The Maverik Country Store building on Main Street in Lovell was torn down in October and is being replaced with a brand new structure as part of a series of store reconstruction projects Maverik is undertaking in the Big Horn Basin.

Bairco Construction opened its state-of-the-art fitness center – Club Dauntless — just off U.S. 310 on the Cannery Road in late fall. A Jan. 6 grand opening is planned.

8. North Big Horn Hospital continued to rake in honors and awards in 2017 including “among the best of the best” scores in HCAHPS (Hospital Consumer Assessment of Healthcare Providers and Systems) surveys. The hospital and clinic also completed a new infusion suite so patients can receive infusion treatments closer to home and a new sleep lab for conducting sleep studies for local patients.

9. On the cultural front, the Lovell-Kane Museum received a special gift in the form of a deed to a house at 354 Oregon Ave. gifted to the museum by owner Loretta Bischoff. The house was remodeled and the museum moved from its temporary digs in the Chamber of Commerce visitor center to the new, much larger house around Mustang Days.

Around Thanksgiving, the community play “A Christmas Carol” produced by the Masons of Lovell and the Big Horn Arts Council, with support from the Lovell Area Chamber of Commerce, was staged four times to large crowds, three times at the Hyart Theatre (one for school children, two public) and once at the Byron Auditorium.

10. Local schools continued their excellence both in the classroom and in extracurricular activities. In March, the Lovell High School cheerleading squad earned the first fire truck ride of the year after capturing the Class 2A Non-Stunt championship at the State Spirit Competition March 8, a little less than a week after three local basketball teams brought home trophies from the Class 2A State Tournament in Casper. The Rocky Mountain girls and Lovell boys placed third, and the Rocky Mountain boys won the consolation title.

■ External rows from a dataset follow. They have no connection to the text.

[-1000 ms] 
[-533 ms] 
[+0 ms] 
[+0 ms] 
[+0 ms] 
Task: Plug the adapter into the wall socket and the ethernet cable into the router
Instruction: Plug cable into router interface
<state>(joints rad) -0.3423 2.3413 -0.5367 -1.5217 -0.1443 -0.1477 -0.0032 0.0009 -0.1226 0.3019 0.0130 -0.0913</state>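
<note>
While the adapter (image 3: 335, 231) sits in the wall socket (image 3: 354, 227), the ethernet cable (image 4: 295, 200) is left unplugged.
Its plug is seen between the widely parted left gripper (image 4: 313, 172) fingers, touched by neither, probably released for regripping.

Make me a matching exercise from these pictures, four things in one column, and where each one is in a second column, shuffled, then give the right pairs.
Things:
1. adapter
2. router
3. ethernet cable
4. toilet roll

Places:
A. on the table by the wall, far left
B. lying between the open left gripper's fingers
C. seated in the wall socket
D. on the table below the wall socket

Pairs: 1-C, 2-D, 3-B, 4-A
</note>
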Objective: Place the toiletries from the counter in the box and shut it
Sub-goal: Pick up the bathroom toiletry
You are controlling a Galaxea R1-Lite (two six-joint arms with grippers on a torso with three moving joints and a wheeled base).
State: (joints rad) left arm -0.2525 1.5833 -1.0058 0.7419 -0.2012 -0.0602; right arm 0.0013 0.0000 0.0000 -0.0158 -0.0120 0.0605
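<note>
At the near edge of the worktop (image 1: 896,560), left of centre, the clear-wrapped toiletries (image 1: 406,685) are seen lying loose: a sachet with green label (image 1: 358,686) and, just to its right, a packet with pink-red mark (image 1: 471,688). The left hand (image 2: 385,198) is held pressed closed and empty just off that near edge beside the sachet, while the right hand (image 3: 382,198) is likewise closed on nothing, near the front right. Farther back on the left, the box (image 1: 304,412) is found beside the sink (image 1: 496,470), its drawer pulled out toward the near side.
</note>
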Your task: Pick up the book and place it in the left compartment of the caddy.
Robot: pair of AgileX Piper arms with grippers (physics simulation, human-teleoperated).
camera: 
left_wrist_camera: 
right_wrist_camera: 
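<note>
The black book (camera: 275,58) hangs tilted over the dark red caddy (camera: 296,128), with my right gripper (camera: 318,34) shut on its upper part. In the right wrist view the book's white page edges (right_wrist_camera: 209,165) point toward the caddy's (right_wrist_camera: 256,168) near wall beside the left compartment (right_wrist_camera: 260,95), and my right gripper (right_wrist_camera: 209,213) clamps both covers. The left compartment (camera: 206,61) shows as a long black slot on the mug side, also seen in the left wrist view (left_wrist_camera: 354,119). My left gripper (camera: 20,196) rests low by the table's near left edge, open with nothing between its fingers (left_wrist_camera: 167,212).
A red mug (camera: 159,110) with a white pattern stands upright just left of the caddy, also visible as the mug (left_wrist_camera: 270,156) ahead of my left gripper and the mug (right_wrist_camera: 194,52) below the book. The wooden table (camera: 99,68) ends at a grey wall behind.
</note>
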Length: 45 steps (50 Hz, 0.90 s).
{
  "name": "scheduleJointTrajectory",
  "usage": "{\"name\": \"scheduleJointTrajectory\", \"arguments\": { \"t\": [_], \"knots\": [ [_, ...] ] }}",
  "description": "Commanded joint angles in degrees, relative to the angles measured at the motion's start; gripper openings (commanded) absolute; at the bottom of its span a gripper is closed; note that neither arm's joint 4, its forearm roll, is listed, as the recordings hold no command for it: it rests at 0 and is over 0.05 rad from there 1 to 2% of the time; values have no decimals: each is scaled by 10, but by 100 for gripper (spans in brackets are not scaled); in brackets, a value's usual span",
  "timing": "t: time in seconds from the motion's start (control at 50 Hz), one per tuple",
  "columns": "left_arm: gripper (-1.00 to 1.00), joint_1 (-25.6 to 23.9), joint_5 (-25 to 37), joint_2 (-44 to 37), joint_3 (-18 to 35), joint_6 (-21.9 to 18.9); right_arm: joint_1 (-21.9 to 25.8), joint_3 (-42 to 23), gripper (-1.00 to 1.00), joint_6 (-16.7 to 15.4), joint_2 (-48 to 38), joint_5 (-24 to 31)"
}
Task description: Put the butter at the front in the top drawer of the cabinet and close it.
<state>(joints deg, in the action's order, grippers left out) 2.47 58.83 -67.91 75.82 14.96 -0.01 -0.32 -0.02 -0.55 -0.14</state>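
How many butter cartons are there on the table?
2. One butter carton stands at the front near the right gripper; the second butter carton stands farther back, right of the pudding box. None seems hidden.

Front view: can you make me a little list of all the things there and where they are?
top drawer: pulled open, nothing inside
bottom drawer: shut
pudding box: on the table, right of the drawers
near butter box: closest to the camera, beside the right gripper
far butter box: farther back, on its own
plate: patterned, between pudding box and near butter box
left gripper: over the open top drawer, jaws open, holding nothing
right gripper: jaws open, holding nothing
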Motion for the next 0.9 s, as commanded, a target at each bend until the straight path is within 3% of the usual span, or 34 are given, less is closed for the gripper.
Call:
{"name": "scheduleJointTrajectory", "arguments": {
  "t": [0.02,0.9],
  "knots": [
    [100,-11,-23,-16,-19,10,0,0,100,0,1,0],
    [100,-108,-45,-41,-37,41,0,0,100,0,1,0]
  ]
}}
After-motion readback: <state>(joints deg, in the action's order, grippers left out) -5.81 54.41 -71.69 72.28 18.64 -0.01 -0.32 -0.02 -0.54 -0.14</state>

In May, the Lovell and Rocky Mountain boys track teams placed 1-2 at the State Track Meet in Casper. Lovell won its third boys title since 2010, and the Grizzly boys placed second. And in September the LHS golf team won the boys title at the Class 2A State Golf Tournament in Sheridan.

Rocky Mountain junior Alecx Christensen qualified for the National Speech and Debate Tournament in Birmingham, Ala., competing in World Schools Debate event, and Lovell junior-to-be Grace Edwards in June captured first place in the medical math category at the SkillsUSA National Championships in Louisville, Ky.

In May, Lovell High School English teacher Katie Hernandez received the prestigious Arch Coal Award for teachers.